Numerous studies have even focused on complicated and important roles of rainfall and temperature on FM in foods. The high rate of infection with Fusarium species in Golestan Province, Iran, was similarly in accordance with the climatic situation of this region. Since it had high average rainfall and humidity, which were suitable for cereals to be infected by FM. Moreover, FM contamination in most commonly used staple foods, especially rice, might be considered a potential risk factor for EU Commission in this high-risk region.
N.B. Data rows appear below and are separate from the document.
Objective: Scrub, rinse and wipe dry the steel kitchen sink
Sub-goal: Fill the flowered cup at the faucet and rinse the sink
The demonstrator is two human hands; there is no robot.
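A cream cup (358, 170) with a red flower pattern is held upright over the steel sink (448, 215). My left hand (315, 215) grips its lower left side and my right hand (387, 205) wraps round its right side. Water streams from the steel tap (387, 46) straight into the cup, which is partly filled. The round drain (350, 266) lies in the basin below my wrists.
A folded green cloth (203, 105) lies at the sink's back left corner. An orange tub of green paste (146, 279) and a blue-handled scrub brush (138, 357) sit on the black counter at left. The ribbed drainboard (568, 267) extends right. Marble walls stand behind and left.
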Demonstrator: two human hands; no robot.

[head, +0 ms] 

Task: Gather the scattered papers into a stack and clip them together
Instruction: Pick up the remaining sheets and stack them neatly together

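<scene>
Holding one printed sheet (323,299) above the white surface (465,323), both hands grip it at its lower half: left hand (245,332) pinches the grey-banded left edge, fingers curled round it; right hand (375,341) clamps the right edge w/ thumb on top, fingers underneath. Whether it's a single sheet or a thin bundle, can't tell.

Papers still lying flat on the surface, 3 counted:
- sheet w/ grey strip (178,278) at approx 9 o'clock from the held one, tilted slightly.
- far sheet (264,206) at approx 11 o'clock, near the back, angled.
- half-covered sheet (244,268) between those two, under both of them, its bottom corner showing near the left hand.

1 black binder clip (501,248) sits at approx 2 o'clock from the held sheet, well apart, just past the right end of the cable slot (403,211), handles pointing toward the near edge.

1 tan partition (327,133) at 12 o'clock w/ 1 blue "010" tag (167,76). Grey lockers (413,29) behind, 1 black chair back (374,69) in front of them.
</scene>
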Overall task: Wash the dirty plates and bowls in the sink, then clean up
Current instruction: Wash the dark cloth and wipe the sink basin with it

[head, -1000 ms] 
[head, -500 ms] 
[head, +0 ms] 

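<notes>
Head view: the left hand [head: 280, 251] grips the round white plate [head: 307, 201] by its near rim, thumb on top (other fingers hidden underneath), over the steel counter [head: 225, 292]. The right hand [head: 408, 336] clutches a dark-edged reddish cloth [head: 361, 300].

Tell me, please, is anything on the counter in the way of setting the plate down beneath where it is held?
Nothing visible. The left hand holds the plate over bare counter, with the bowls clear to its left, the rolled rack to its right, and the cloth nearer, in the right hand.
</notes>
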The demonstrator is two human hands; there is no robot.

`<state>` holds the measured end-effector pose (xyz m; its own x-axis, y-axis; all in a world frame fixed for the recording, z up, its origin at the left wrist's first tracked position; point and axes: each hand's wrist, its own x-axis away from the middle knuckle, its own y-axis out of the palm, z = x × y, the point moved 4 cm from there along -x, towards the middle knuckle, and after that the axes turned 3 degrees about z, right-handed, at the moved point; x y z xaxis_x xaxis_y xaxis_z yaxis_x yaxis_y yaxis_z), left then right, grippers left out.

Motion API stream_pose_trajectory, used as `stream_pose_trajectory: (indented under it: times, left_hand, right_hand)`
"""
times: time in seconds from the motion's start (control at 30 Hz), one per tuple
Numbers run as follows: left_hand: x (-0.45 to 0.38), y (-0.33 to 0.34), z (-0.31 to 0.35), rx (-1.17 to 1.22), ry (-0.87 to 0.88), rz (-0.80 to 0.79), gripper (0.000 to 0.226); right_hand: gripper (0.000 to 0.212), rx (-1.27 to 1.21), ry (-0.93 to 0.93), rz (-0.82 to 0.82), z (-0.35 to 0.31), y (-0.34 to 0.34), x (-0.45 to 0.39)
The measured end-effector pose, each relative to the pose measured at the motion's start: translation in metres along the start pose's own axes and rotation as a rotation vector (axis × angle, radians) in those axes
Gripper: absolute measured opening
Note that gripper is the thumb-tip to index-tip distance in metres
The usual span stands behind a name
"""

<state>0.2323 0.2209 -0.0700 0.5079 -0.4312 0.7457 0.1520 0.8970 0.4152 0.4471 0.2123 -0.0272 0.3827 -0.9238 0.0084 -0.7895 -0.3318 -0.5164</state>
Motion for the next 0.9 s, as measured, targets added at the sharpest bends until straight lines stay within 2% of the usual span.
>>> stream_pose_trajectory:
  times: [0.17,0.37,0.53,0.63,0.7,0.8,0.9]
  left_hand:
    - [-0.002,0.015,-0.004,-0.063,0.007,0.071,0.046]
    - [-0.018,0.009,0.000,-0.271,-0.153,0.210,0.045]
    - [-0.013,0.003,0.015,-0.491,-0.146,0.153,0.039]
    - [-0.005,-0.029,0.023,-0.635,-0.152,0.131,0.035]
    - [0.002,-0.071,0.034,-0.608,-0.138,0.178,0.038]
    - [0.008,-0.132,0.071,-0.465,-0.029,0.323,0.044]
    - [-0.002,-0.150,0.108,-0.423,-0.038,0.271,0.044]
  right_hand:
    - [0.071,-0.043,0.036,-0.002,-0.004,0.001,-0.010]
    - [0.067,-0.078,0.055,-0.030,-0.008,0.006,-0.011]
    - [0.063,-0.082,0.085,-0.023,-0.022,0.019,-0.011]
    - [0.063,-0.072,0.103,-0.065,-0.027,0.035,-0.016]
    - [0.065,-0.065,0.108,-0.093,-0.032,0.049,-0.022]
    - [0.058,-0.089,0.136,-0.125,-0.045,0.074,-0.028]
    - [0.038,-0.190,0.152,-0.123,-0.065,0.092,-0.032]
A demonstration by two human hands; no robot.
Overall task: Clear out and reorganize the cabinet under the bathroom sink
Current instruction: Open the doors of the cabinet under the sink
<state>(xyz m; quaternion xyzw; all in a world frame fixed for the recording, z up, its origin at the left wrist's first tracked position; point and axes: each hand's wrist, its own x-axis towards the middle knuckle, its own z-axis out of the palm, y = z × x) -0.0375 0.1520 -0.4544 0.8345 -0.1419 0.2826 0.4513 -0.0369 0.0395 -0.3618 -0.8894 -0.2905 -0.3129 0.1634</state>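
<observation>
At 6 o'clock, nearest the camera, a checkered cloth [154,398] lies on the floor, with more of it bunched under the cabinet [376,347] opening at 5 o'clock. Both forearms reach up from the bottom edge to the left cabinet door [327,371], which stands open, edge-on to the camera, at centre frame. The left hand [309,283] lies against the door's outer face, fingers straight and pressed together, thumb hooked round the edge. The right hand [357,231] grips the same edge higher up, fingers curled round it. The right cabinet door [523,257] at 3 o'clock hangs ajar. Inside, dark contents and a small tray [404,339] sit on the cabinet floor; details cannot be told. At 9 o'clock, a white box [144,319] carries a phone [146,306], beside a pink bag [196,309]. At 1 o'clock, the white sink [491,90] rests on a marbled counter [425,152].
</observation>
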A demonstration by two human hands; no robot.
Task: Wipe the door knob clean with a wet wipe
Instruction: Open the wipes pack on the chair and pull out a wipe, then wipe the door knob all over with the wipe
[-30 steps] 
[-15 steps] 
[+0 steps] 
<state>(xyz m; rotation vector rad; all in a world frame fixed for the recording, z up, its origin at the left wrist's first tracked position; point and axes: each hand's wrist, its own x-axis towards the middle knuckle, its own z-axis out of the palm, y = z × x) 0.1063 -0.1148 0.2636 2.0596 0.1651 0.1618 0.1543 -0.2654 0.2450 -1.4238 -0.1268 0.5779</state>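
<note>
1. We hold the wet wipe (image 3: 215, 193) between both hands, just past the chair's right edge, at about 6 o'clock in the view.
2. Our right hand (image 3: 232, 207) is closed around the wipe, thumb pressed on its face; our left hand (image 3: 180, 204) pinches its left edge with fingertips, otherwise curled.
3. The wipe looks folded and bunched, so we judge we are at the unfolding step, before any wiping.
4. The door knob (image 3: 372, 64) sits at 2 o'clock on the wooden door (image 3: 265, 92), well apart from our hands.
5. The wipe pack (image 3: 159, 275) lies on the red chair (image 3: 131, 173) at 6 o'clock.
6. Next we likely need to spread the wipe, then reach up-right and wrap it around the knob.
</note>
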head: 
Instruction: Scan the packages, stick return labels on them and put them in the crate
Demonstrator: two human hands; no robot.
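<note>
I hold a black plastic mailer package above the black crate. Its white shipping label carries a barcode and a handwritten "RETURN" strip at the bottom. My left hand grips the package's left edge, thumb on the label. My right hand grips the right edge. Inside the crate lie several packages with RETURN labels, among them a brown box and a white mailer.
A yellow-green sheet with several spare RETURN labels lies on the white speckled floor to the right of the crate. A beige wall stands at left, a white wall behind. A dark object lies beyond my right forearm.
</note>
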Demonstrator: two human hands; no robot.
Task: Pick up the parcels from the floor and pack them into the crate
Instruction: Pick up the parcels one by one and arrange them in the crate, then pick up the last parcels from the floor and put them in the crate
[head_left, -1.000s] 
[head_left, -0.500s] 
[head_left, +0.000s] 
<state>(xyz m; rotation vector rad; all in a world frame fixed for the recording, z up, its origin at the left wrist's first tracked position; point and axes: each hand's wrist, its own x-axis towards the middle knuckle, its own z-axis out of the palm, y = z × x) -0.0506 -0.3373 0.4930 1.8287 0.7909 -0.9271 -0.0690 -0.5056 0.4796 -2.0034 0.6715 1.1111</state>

In general, further studies were required to confirm this hypothesis (12).

7. Deoxynivalenol

Deoxynivalenol (DON), also called food-refusal factor or vomitoxin, has been recognized as one of the most important members of the trichothecene mycotoxins class produced by several FM species (70). Temperatures of 30°C and 0.995 water activity have also been reported as optimum extents for DON production. Deoxynivalenol can cause genotoxicity, teratogenicity, neurotoxicity, immunotoxicity, as well as induction of fetal skeletal deformities. At the cellular level, the main toxic effect of DON is due to the inhibition of protein and nucleic acid synthesis via binding to the ribosome and activating cellular kinases involved in signal transduction, which consequently results in decreased proliferation. According to FAO and EU Commission, the levels recommended for DON in cereal for human consumption are 100 - 2,000 ng/g and 500 μg/kg, respectively. In Iran, the MTD of DON in cereals is 1,000 ng/g. In this regard, DON in rice had been only reported in a study in the city of Tehran. Furthermore, Yazdanpanah et al. (23) analyzed rice samples using HPLC, and finally, DON was observed only in one rice sample. The mean dietary exposure of DON through rice consumption was less than the PMTDI of 1 μg/kg bw/day.

8. Conclusions

Rice can be a suitable substrate for mycotoxin-producing fungi in improper storage conditions. According to the data provided in this review, AFTs were observed from old samples rather than new ones. Moreover, the highest and the lowest levels of AFT contamination in rice samples were observed in the summer and the winter, respectively. It was also recommended to improve storage conditions to prevent spoilage and reduce AFT contamination. Owing to suitable climatic conditions in the northern regions of Iran with high temperature and humidity in the summer and extremely humid weather during the rainy season, this region was appropriate for mold growth. Consequently, high risks of contamination by these secondary metabolites are unavoidable, and it can be concluded that rice in Iran was generally safe, but more efforts are needed to assess the risks of rice contamination by mycotoxins. Considering the high daily consumption of rice, exposure to even these lower levels is a worrying health risk; therefore, our results strongly indicate that a more precise safety control system for imported and domestic rice should be considered during post-harvest handling, transfer, and long-term storage.